When Anton told me he was bored, I replied with a long list of activities. He looks as if he is discovering for the first time that his father is imperfect.
Recently, on an otherwise fine day, my 8-year-old son, Anton, rushed in front of me and announced, "I'm bored!" My response was immediate: I stared at him incredulously.
Aren't children supposed to be immune to boredom? Their energy level and natural curiosity should inspire them to unending creative play. Think of the limitless possibilities in the mundane and practical: pots and pans become drums; mist on a window becomes a drawing board; rainfalls are opportunities for jumping in puddles; a caterpillar on a branch is as captivating as a shooting star.
Boredom? Perish the thought. As a child I was never bored. I grew up in a middle-class neighborhood in urban New Jersey. How did I stay active and engaged? Let me count the ways.
We had a tall sycamore growing along the street in front of our house. The lowest branch was just within my grasp, so up I went - the Tarzan of the Apes of Van Nostrand Avenue. Before long my friends joined me, and company is seldom so pleasant as when it occurs high up in the leaves of a summer tree.
When it rained - and we had tremendous thunderstorms - the curbs raced and boiled with runoff.
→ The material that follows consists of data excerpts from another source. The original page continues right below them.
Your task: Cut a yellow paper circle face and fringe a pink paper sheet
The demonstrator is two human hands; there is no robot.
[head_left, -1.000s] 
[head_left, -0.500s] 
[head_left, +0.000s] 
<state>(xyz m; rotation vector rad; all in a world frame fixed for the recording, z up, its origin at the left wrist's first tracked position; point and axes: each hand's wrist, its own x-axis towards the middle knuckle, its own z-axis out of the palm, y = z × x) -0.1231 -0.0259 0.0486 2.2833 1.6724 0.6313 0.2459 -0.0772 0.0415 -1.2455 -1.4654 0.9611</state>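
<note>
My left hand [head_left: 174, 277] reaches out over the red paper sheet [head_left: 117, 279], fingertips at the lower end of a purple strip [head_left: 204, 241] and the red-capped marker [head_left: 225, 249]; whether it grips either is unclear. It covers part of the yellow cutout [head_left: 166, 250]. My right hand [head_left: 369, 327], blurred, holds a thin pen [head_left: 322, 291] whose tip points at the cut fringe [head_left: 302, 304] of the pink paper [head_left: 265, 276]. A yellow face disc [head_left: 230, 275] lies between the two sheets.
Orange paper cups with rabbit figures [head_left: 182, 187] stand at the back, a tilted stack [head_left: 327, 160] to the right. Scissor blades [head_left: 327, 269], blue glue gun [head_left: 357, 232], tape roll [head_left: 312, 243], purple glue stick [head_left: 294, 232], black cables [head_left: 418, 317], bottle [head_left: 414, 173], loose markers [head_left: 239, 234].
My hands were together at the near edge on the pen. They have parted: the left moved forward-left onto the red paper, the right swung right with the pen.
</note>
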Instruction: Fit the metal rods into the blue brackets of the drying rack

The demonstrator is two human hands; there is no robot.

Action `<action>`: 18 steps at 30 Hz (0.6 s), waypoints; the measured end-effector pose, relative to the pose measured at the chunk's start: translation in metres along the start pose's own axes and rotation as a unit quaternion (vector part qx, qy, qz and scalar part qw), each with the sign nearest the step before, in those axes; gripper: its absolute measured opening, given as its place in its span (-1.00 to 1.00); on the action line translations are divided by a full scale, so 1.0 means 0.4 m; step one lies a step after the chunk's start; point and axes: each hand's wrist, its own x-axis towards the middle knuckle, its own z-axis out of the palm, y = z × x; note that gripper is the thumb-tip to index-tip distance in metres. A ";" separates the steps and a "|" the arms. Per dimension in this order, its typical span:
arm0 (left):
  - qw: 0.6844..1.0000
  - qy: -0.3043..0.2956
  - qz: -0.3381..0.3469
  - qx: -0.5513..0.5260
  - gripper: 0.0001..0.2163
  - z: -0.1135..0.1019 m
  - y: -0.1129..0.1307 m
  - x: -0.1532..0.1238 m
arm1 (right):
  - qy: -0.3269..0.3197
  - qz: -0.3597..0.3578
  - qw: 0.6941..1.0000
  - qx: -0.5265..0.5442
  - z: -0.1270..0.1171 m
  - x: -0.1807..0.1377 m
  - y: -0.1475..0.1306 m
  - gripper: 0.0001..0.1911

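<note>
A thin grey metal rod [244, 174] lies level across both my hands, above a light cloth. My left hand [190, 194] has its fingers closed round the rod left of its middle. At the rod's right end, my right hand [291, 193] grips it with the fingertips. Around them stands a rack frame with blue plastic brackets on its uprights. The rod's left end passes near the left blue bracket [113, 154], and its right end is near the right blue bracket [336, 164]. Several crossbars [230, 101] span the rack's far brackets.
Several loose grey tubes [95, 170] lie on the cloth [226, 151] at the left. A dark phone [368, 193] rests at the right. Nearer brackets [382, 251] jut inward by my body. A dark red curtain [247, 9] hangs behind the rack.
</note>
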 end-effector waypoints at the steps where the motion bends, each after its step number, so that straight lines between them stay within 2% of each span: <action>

We seized sticks, balls, leaves - anything that would float - and set them on the water so we could watch them course away.
Street games abounded. Stickball, dodge ball, stoop ball, touch football, anything ball. Sometimes we played into the night, until our parents had to drag us from the streets. In winter, I built snow tunnels and went sledding. In the fall, I made leaf piles to dive into. On those days when the weather did not permit outdoor activity, I stayed inside and drew pictures of things I'd like to be doing outside, dousing the scenes with glitter.
I stacked blocks, made squadrons of paper airplanes, lined up toy soldiers, watched the "Three Stooges," planted corn kernels in paper cups, read comic books, tended my coin and stamp collections, counted baseball cards, painted shells I'd collected at the Jersey shore, picked at my guitar, wrestled with my brother, allowed my pet turtle to walk up my arm, teased the cat with string, brushed my hair in a funny way, made hand puppets out of paper bags - and this is just my short list.
When I suggest any of these activities to Anton he looks terribly disappointed in me, as if discovering for the first time that his father is imperfect after all. I smile as I think of our computer and the other gizmos that are supposed to inspire creativity, but actually require little of a child's imagination. How much creativity is involved in responding to electronic cues?
Years ago, while taking a woodworking course, I made it a practice to save the sawed-off odds and ends from my projects. I'd sand the edges smooth and then throw them in a box at home. When Anton told me he was bored, I suggested he build something with the blocks, but his response was an exaggerated yawn.
Without another word, I hauled the box out and dumped its contents onto the living room floor. And then I sat, cross-legged, and began to sort and stack. Anton watched from the doorway.
"What are you doing?" he asked.
"Building the tallest tower of blocks in the world. No one can build one higher than me."
My son's eyes caught fire. "Oh, yeah?" he proclaimed by way of accepting the challenge.
We began to stack our blocks. Every so often a tower fell, but that, too, was fodder for inspiring new directions in our designs. I looked on as my son, his eyes focused and his tongue wedged between his teeth, applied himself to the task. After a short while I slowly, quietly got up and tended to other business. When I checked on Anton 10 minutes later, he was still building, having gone from simple towers to houses and forts. Fifteen minutes after that, he was still at it, kneeling in the middle of a world of his own making.
Poet William Stafford once said that sitting down to write is like starting a car on wet ice. But once you get going, it's hard to stop. That must be the way it is with dispelling boredom. Sometimes one simply needs a push - and off you go.